▸ **Exercise requirements**
From the data below, return each line in which the string "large" is found.
[Opening Entries supplied section]
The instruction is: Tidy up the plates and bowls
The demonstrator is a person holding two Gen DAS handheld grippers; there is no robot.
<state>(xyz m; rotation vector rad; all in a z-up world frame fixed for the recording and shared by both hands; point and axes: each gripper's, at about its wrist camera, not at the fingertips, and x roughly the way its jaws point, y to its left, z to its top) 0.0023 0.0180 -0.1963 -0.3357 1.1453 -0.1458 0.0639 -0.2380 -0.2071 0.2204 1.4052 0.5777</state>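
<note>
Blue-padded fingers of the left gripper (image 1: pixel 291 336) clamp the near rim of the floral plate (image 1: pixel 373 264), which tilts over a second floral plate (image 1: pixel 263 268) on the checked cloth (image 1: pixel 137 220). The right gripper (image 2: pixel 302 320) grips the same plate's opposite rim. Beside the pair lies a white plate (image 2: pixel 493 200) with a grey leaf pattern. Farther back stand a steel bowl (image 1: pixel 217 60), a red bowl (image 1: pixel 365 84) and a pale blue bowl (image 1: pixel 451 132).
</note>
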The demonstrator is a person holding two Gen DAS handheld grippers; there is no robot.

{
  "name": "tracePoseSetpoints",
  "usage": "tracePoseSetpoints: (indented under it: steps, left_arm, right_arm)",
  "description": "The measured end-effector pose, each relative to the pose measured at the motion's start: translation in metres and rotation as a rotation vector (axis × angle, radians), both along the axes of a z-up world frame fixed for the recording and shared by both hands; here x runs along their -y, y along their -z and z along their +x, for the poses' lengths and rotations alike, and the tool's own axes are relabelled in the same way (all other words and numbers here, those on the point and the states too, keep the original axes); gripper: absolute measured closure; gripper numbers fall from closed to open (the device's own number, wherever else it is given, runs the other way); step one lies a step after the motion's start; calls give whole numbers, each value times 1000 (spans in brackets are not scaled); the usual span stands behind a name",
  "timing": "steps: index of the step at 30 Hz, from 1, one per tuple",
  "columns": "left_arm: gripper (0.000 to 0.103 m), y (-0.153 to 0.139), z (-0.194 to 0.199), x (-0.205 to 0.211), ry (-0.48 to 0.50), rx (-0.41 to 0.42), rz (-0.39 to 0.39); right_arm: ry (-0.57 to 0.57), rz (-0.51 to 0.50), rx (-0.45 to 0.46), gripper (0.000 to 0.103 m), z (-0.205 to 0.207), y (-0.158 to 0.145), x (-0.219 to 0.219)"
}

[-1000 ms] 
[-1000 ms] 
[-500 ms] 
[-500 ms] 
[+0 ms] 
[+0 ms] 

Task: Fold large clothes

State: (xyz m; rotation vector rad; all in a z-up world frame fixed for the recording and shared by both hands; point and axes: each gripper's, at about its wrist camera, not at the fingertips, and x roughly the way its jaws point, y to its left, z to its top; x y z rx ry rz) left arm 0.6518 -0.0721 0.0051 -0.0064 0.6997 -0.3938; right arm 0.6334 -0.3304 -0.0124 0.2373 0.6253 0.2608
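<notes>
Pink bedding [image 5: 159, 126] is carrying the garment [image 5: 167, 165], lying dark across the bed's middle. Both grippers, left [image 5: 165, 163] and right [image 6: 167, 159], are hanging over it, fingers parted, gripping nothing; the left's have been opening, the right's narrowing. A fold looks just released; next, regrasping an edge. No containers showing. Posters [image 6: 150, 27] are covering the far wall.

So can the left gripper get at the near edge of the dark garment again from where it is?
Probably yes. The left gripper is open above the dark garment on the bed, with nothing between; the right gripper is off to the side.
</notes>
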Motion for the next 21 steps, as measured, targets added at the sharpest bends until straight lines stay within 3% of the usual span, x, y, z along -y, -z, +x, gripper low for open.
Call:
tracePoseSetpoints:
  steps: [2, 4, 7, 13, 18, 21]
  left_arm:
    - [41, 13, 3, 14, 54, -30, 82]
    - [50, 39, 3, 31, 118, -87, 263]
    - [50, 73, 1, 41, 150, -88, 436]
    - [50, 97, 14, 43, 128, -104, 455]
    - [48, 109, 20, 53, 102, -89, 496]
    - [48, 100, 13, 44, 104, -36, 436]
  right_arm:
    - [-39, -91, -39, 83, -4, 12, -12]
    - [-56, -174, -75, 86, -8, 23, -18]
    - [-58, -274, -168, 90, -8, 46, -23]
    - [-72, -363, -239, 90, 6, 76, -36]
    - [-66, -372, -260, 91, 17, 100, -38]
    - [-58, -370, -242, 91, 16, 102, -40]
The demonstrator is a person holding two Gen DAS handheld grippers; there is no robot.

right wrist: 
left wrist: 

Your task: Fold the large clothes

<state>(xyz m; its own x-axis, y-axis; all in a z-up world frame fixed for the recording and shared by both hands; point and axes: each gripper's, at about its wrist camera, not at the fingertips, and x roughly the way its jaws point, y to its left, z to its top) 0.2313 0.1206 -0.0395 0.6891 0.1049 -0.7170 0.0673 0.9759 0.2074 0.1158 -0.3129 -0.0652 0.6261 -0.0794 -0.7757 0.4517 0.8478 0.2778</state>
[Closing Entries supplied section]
▸ **Final answer**
Task: Fold large clothes
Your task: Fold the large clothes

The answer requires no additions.